# [Work to be completed]
Write out, word for word, every line in the data below from the one containing "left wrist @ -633" to the one containing "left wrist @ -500", both of them included.

# [Task input]
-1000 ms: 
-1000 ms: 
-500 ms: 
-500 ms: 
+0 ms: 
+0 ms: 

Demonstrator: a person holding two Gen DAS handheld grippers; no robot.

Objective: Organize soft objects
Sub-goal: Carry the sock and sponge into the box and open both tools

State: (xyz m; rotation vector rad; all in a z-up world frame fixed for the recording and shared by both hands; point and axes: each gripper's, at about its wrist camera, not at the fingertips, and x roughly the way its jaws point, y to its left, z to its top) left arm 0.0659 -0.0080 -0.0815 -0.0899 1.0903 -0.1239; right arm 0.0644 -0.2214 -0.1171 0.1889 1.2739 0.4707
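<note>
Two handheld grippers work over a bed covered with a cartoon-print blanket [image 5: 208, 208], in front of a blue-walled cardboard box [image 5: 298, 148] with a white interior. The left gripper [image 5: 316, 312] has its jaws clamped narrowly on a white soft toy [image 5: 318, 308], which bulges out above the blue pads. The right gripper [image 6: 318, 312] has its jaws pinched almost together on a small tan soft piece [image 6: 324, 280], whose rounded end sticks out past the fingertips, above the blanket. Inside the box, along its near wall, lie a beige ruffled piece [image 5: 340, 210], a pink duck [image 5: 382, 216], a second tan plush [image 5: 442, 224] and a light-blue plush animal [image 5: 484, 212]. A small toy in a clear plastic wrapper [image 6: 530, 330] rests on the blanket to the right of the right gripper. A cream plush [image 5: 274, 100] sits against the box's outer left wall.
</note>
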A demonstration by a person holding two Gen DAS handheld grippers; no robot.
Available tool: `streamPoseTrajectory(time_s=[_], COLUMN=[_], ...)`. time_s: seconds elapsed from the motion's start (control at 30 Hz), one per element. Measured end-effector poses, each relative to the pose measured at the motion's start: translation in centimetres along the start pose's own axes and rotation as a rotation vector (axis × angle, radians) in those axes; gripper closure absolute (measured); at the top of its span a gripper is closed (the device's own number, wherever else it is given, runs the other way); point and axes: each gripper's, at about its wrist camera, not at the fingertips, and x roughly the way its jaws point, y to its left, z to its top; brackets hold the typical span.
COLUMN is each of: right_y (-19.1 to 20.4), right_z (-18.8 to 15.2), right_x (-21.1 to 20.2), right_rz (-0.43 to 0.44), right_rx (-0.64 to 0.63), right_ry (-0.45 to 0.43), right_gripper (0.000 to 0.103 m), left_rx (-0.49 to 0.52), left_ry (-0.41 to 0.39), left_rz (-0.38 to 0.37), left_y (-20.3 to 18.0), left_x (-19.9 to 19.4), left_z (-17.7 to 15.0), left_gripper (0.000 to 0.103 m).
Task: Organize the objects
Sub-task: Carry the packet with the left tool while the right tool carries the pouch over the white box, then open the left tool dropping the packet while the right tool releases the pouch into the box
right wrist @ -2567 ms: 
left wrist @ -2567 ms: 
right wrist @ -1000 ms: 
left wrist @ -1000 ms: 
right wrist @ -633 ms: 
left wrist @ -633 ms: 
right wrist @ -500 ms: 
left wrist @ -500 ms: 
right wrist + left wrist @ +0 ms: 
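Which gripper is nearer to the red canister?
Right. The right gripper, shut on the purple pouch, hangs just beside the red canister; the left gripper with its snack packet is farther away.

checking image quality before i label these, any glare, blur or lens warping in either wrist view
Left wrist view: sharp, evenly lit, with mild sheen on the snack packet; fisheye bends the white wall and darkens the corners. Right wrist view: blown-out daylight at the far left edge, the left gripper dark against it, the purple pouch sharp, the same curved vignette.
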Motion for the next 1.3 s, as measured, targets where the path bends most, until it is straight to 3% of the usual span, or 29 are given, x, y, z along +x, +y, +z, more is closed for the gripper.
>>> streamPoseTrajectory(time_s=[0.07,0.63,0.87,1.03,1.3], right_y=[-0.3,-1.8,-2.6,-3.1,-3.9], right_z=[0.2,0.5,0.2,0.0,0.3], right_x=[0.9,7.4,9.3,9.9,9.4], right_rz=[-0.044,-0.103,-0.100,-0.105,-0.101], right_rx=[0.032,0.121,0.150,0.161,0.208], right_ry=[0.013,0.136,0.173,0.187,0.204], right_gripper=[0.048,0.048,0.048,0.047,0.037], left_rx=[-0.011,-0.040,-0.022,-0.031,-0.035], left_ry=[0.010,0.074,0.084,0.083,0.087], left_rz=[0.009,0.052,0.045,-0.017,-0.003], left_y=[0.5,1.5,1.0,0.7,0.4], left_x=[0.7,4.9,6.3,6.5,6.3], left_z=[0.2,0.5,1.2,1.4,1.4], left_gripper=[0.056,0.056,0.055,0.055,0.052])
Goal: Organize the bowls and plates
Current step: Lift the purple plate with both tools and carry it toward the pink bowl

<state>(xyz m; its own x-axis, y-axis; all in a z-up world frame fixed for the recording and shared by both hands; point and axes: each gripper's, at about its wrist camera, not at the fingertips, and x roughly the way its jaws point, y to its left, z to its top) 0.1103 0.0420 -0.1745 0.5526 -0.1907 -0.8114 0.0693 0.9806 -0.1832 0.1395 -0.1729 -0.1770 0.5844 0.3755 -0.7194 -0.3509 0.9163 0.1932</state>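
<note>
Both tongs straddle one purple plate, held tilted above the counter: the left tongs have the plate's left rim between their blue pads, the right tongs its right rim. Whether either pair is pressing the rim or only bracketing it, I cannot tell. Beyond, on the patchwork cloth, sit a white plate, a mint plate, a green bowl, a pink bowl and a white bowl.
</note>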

# [Solution for this problem]
left wrist @ -633 ms: 
right wrist @ -500 ms: 
left wrist @ -500 ms: 

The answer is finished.